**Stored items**
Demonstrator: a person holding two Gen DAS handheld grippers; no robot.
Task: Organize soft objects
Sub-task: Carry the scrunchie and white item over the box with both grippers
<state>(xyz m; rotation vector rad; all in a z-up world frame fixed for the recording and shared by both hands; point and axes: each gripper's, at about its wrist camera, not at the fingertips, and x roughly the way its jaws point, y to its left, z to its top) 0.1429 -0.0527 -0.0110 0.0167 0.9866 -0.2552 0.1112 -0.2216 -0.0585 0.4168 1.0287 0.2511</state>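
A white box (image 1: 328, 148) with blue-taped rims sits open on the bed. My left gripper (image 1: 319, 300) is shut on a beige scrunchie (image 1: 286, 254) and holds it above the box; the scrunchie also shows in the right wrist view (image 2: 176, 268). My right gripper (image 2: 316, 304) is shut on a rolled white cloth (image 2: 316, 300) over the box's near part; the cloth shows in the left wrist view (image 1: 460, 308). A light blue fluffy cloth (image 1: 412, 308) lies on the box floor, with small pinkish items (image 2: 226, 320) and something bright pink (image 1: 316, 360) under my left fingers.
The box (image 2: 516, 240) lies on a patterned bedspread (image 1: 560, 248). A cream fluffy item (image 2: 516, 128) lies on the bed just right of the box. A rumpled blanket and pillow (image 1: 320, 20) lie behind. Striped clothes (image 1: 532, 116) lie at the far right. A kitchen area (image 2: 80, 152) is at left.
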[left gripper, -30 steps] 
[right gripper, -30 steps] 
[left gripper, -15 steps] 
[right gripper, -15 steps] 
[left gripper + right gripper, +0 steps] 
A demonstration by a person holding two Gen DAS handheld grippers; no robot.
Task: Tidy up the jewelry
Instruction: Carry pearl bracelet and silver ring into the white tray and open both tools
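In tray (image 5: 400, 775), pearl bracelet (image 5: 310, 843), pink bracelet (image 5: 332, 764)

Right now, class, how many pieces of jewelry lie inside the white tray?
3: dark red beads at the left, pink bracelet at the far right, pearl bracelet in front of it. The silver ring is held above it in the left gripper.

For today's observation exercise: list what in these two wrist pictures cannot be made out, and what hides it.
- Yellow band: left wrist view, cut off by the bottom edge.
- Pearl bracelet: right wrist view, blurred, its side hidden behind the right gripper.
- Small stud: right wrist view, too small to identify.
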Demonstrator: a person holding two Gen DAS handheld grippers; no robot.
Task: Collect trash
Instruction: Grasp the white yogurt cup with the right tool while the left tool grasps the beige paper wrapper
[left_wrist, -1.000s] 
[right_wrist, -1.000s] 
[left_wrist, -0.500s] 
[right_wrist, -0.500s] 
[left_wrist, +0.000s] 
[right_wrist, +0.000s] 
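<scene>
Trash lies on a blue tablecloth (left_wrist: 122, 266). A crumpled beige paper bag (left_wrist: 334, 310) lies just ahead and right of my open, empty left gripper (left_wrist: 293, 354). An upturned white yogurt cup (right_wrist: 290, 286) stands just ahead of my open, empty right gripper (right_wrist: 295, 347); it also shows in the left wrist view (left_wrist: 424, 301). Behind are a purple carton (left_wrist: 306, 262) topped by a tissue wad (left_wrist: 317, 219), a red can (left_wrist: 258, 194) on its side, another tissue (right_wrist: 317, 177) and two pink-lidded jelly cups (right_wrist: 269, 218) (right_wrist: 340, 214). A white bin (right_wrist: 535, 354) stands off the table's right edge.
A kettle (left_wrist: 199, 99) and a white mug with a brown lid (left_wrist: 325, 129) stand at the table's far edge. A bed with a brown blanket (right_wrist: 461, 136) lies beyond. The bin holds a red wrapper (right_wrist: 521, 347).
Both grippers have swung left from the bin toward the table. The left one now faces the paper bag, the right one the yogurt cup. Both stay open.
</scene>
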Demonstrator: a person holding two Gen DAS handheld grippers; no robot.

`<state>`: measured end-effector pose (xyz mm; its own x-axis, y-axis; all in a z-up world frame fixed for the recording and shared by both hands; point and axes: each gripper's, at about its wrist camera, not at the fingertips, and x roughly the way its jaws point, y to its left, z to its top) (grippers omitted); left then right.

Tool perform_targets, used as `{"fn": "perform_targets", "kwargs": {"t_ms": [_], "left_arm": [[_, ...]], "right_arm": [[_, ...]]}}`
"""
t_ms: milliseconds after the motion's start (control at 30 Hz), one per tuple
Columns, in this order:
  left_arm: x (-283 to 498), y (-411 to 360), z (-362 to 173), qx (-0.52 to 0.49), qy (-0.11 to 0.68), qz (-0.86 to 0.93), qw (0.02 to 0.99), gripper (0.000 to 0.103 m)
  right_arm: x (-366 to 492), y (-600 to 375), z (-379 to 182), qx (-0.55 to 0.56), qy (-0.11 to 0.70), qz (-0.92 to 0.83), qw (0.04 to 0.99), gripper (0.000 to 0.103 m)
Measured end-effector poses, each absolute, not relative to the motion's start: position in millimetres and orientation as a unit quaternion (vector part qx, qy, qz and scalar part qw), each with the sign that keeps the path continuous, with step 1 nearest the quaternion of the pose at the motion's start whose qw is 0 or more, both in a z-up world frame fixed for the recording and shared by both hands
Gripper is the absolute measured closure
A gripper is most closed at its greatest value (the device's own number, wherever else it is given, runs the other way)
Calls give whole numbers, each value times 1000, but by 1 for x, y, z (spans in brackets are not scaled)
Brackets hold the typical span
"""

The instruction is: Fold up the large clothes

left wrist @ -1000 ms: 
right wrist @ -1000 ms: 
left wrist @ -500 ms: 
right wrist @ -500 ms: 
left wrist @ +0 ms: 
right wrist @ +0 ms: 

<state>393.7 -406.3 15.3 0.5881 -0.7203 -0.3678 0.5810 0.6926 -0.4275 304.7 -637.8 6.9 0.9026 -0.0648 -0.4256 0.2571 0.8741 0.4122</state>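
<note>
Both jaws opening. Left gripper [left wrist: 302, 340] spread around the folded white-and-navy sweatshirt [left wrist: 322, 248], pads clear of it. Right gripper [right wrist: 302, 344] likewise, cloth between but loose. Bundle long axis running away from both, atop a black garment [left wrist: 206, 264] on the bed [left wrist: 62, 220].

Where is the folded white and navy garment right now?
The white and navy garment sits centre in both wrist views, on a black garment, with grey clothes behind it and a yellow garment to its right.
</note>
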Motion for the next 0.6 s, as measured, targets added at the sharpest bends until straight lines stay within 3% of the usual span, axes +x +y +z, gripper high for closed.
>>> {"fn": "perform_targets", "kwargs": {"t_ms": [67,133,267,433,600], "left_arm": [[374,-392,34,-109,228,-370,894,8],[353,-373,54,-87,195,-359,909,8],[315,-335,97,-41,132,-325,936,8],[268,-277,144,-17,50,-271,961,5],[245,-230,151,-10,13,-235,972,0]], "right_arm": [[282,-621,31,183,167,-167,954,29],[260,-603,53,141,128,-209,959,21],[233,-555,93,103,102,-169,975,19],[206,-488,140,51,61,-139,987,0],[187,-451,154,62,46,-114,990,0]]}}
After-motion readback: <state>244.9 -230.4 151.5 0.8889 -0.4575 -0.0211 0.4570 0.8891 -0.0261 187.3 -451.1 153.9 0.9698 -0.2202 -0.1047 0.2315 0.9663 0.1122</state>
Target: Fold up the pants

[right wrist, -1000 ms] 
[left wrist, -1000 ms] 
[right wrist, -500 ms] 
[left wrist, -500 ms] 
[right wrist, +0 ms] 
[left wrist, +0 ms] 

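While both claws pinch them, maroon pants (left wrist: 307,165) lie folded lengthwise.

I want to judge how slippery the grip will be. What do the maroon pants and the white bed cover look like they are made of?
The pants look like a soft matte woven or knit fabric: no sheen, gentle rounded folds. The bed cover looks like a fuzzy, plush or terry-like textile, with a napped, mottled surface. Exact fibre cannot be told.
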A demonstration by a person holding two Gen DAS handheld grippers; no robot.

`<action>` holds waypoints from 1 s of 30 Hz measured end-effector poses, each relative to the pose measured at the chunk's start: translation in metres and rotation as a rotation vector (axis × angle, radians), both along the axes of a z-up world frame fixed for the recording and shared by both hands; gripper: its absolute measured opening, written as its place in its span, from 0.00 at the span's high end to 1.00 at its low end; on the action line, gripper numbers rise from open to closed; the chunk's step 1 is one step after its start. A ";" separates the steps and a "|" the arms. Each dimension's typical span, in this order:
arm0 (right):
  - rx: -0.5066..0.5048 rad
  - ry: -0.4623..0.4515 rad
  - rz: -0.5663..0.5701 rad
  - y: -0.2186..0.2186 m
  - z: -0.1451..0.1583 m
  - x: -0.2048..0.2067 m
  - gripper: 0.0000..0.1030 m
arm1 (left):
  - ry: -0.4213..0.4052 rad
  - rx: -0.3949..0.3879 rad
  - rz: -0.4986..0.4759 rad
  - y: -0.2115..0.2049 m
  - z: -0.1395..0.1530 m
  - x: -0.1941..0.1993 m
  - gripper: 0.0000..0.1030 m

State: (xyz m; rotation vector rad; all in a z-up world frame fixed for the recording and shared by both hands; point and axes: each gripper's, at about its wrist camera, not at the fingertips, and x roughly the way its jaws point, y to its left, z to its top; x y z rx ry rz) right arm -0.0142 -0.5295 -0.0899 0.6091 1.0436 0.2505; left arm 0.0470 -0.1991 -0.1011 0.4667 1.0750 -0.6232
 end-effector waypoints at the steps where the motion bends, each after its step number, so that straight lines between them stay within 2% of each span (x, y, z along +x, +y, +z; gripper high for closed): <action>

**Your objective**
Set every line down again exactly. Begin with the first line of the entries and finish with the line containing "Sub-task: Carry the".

**Task output**
Demonstrator: a person holding two Gen DAS handheld grippers; no robot.
Task: Organize soft objects
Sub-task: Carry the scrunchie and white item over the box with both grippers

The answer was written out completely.